- What is being asked: In the data below, find the lines containing "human" and say how many there are, nothing more.

- Supplied entries:
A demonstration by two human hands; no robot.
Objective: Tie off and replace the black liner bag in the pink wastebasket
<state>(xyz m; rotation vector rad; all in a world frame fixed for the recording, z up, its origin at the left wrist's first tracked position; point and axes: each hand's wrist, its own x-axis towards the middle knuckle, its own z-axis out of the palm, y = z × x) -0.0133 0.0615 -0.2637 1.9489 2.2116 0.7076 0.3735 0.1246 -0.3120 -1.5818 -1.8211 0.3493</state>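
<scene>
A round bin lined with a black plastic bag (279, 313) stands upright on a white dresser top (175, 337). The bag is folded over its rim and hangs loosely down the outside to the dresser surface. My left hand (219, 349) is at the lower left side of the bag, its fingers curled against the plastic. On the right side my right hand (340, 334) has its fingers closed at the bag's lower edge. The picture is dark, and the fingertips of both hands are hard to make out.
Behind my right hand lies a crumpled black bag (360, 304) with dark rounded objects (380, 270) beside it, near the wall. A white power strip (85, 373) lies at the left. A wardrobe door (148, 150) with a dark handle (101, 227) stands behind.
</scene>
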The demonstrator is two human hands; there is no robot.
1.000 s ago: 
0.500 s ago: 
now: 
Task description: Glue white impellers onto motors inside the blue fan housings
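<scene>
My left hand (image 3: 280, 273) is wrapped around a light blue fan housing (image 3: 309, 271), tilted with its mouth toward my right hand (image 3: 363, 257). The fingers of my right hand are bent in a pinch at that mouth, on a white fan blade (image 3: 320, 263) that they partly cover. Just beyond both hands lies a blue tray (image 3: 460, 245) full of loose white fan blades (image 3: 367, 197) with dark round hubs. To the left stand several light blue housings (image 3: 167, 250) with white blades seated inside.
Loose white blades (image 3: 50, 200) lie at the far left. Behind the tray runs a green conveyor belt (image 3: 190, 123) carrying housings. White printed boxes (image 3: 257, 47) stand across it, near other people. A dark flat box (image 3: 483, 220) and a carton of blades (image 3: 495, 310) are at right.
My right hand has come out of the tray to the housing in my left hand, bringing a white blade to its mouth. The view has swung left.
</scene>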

- Output below: 2